**YOUR INSTRUCTIONS**
Nothing outside the stretch is wanted. Repeat exactly the lines of the listing below from the one that contains "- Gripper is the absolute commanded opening" through the one that contains "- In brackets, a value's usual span", both ends included.

**GIVEN DATA**
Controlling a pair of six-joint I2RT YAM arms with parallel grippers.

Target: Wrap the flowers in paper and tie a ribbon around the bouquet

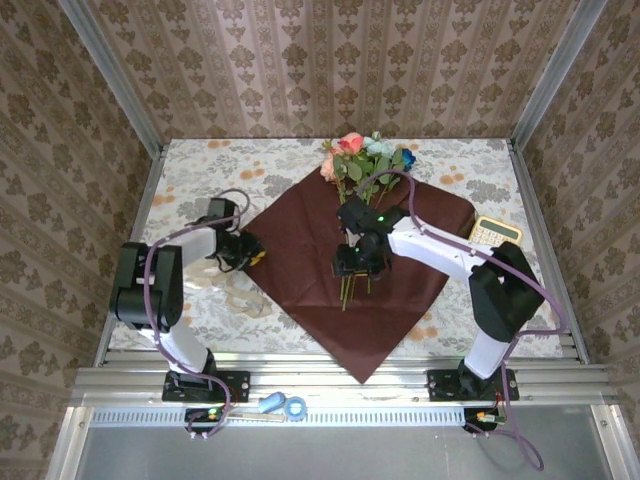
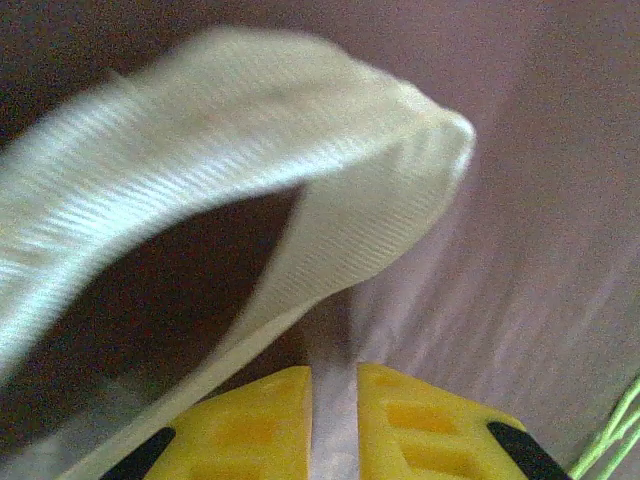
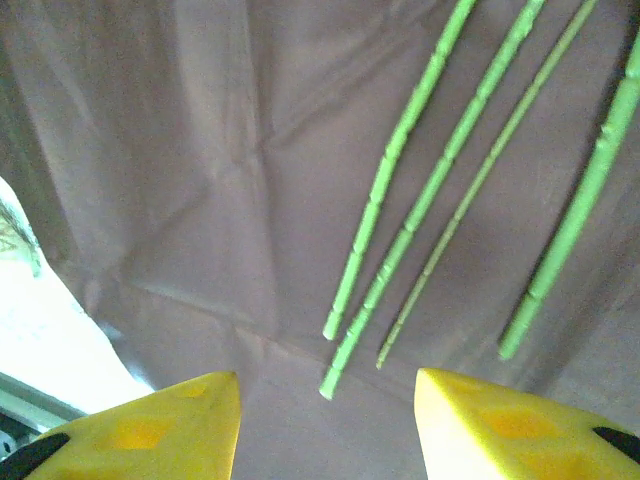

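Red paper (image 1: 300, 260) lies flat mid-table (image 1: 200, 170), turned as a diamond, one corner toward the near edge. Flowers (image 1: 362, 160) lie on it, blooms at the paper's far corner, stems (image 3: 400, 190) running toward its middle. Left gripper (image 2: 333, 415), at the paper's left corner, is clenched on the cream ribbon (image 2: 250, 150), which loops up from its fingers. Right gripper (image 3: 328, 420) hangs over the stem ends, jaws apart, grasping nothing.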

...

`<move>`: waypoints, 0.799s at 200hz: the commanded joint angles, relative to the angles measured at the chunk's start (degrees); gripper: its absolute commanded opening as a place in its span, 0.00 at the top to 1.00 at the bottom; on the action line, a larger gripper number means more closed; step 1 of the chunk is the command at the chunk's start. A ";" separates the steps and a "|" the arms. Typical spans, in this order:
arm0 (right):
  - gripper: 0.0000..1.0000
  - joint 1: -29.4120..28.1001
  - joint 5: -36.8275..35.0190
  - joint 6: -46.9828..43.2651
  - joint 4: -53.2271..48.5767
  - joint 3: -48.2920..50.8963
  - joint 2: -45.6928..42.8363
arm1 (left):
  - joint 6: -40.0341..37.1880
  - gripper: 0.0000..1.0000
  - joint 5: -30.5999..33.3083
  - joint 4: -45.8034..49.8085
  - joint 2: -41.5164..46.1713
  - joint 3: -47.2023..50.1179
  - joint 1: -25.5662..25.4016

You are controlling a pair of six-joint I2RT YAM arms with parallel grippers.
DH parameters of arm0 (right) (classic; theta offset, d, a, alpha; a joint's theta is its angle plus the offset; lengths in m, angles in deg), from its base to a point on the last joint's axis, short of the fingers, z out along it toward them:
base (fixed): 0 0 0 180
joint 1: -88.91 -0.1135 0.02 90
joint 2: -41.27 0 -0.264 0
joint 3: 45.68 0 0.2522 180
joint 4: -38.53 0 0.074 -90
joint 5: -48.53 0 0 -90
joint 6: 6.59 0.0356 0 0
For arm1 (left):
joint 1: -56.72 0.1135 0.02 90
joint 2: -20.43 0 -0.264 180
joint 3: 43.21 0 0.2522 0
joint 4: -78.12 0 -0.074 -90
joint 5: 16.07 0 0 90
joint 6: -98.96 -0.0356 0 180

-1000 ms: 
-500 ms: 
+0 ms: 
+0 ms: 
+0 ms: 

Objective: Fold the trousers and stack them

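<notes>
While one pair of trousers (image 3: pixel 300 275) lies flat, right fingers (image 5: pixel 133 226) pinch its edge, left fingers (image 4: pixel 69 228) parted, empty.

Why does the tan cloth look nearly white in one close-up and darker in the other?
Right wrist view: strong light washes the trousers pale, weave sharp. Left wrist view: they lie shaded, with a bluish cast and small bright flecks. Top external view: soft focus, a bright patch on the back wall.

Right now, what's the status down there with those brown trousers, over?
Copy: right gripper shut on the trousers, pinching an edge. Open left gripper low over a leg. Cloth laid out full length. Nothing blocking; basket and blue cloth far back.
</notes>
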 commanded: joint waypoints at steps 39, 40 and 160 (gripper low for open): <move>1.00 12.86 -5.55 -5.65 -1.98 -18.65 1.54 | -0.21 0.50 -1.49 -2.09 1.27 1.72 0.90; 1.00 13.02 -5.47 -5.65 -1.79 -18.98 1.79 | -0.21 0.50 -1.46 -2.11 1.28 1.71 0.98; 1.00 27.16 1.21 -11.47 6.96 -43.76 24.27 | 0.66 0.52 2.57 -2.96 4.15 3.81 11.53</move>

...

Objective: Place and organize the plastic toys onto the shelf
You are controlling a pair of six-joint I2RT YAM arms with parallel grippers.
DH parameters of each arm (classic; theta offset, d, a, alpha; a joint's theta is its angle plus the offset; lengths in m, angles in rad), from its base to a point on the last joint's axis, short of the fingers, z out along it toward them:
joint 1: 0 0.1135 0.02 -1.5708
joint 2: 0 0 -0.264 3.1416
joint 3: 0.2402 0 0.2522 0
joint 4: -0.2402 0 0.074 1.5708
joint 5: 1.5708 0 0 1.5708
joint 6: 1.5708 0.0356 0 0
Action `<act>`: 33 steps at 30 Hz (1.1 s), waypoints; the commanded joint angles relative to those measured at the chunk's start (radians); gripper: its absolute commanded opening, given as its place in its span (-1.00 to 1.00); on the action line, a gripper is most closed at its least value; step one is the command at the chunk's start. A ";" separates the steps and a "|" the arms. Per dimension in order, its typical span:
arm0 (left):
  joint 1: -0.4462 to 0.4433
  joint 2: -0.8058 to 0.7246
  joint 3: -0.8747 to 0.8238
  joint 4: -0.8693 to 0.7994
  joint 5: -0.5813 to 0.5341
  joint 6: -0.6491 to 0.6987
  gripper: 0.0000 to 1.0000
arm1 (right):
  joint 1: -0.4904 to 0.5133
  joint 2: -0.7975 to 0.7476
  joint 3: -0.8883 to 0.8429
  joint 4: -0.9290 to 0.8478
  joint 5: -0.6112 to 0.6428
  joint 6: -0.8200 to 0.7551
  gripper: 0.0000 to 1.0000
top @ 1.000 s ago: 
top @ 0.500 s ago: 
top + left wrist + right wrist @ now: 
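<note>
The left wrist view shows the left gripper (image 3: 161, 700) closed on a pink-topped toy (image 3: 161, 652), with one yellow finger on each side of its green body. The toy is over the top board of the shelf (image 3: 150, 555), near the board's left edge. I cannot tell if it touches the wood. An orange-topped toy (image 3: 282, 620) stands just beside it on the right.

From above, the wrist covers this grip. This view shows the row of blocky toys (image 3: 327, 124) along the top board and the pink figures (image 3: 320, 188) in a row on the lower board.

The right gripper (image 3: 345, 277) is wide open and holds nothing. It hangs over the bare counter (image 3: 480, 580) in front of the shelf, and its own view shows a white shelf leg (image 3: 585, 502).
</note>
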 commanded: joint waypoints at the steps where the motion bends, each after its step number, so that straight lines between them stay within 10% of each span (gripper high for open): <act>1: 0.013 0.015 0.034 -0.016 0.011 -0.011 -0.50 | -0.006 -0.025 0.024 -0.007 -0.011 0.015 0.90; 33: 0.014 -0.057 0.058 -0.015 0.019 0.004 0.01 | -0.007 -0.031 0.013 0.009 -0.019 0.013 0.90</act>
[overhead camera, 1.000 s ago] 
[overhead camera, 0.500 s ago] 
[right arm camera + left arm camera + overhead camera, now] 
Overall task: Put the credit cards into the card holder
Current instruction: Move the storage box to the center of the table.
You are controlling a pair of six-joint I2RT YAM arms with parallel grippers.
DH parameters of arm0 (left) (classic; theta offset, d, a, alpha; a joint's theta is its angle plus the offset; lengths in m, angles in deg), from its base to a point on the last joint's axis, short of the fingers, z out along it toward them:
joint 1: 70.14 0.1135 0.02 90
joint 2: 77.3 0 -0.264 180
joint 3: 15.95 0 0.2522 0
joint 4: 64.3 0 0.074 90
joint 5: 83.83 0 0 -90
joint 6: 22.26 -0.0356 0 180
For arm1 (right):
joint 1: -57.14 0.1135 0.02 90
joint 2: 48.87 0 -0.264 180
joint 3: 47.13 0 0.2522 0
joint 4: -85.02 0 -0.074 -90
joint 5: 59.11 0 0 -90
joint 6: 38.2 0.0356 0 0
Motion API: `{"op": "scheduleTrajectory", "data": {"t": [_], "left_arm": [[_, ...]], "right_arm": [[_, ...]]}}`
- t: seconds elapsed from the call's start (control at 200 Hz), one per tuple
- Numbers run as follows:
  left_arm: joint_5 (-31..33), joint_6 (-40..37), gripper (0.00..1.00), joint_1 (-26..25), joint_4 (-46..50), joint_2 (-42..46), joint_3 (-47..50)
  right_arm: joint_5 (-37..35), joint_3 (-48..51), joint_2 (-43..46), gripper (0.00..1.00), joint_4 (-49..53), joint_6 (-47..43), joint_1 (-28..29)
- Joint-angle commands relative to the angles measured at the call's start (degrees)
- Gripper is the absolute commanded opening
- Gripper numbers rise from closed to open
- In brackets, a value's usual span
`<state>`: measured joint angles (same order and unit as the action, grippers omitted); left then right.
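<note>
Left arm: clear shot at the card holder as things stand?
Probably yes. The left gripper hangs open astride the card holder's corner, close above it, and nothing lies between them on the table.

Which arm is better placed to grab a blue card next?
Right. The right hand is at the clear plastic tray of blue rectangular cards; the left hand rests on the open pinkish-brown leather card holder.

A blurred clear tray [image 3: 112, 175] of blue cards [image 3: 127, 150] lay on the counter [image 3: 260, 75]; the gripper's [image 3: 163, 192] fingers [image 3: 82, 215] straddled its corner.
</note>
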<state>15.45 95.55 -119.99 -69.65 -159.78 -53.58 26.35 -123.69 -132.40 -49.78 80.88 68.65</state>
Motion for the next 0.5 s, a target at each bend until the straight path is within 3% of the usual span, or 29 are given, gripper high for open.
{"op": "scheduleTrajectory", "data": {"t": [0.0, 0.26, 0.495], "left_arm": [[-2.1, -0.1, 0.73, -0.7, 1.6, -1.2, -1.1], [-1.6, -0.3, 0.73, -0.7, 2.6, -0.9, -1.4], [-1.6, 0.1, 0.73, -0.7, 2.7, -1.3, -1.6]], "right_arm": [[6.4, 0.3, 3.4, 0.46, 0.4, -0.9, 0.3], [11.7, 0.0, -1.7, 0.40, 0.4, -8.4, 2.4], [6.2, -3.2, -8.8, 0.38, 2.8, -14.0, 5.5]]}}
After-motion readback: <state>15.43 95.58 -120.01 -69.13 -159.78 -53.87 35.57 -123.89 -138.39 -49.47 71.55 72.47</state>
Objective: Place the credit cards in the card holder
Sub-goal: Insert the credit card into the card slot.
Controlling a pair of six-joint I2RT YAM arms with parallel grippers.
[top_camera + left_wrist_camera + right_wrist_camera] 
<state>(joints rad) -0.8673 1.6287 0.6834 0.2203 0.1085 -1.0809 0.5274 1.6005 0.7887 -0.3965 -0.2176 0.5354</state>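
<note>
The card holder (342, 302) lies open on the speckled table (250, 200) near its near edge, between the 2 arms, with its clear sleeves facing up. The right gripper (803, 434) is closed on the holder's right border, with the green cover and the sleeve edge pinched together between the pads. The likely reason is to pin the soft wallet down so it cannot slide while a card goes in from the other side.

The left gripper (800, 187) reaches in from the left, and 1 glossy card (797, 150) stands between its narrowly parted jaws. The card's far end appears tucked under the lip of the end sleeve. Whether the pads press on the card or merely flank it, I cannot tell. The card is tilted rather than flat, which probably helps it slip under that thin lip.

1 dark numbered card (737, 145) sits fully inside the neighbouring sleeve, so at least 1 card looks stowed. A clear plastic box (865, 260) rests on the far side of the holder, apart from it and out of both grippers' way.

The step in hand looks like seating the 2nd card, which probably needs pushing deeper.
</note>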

**SOLVED EXERCISE**
- Gripper is the absolute commanded opening
- Gripper numbers rise from closed to open
- In brackets, a value's usual span

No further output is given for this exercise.